* [STORED DATA]
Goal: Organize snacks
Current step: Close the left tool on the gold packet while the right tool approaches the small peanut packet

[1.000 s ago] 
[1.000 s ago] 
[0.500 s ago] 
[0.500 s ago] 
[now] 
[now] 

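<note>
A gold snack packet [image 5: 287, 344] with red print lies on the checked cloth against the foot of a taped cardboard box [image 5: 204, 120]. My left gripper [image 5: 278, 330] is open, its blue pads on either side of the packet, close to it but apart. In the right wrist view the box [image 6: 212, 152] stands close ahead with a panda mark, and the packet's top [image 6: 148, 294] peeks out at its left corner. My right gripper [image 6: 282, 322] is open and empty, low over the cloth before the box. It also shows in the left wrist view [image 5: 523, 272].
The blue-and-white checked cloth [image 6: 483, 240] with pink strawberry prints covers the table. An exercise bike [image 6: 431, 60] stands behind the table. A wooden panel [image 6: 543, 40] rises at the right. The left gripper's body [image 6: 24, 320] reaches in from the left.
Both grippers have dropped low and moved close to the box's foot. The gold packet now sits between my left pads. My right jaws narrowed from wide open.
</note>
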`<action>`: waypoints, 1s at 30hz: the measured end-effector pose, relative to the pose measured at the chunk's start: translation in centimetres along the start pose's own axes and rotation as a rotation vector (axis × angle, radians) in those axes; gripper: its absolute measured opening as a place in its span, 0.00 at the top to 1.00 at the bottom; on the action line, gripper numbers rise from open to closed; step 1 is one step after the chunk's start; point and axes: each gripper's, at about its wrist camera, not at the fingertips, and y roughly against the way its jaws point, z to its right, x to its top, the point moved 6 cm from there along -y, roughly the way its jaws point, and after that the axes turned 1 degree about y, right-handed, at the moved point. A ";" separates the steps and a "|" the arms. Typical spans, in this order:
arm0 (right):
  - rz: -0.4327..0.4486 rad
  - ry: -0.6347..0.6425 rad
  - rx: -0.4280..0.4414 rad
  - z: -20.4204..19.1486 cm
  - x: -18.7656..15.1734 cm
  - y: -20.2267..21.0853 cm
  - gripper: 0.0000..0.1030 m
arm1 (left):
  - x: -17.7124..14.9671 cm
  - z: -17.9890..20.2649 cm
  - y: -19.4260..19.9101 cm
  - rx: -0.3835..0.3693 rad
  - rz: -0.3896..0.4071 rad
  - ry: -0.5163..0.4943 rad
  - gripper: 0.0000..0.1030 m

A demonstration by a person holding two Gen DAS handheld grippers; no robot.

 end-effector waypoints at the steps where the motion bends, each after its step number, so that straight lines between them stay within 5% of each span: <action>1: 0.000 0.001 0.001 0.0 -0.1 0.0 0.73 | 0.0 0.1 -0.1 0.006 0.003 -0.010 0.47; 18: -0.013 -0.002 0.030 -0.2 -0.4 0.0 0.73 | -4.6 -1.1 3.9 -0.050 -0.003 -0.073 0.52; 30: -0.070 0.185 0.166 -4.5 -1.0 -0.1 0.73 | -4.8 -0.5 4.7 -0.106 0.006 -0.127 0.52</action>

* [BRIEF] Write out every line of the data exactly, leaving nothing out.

* [EXERCISE RESPONSE]
Goal: Organize snacks
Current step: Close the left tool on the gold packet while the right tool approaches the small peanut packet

[1.000 s ago] 
[1.000 s ago] 
[0.500 s ago] 
[0.500 s ago] 
[now] 
[now] 

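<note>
A gold snack packet [image 5: 287, 344] with red print lies on the checked cloth against the foot of a taped cardboard box [image 5: 204, 120]. My left gripper [image 5: 278, 330] is open, its blue pads on either side of the packet, close to it but apart. In the right wrist view the box [image 6: 212, 152] stands close ahead with a panda mark, and the packet's top [image 6: 148, 294] peeks out at its left corner. My right gripper [image 6: 282, 322] is open and empty, low over the cloth before the box. It also shows in the left wrist view [image 5: 523, 272].
The blue-and-white checked cloth [image 6: 483, 240] with pink strawberry prints covers the table. An exercise bike [image 6: 431, 60] stands behind the table. A wooden panel [image 6: 543, 40] rises at the right. The left gripper's body [image 6: 24, 320] reaches in from the left.
Both grippers have dropped low and moved close to the box's foot. The gold packet now sits between my left pads. My right jaws narrowed from wide open.
</note>
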`<action>`: waypoints, 1s at 30hz: the measured end-effector pose, relative to the pose measured at the chunk's start: translation in centimetres along the start pose's own axes and rotation as a rotation vector (axis × angle, radians) in those axes; gripper: its absolute measured opening as a place in its span, 0.00 at the top to 1.00 at the bottom; on the action line, gripper numbers rise from open to closed; step 1 is one step after the chunk's start; point and axes: each gripper's, at about its wrist camera, not at the fingertips, and y roughly against the way its jaws point, z to its right, x to its top, the point moved 6 cm from there along -y, roughly the way its jaws point, and after that the axes turned 1 degree about y, right-handed, at the moved point. A ";" separates the steps and a "|" the arms. Typical spans, in this order:
arm0 (right):
  - rz: -0.4327..0.4486 rad
  - ry: -0.6347..0.6425 rad
  - rx: -0.4280..0.4414 rad
  - z: -20.4204..19.1486 cm
  - x: -18.7656..15.1734 cm
  - y: -20.2267..21.0853 cm
  - gripper: 0.0000..0.1030 m
arm1 (left):
  - x: -17.7124..14.9671 cm
  - z: -17.9890..20.2649 cm
  - y: -19.4260..19.9101 cm
  - rx: -0.3835..0.3693 rad
  - rz: -0.3896..0.4071 rad
  - ry: -0.5163..0.4943 rad
  - gripper: 0.0000..0.1030 m

A demonstration by a person holding two Gen DAS handheld grippers; no robot.

 end-effector waypoints at the steps where the motion bends, each after its step number, so that straight lines between them stay within 5% of each span: <action>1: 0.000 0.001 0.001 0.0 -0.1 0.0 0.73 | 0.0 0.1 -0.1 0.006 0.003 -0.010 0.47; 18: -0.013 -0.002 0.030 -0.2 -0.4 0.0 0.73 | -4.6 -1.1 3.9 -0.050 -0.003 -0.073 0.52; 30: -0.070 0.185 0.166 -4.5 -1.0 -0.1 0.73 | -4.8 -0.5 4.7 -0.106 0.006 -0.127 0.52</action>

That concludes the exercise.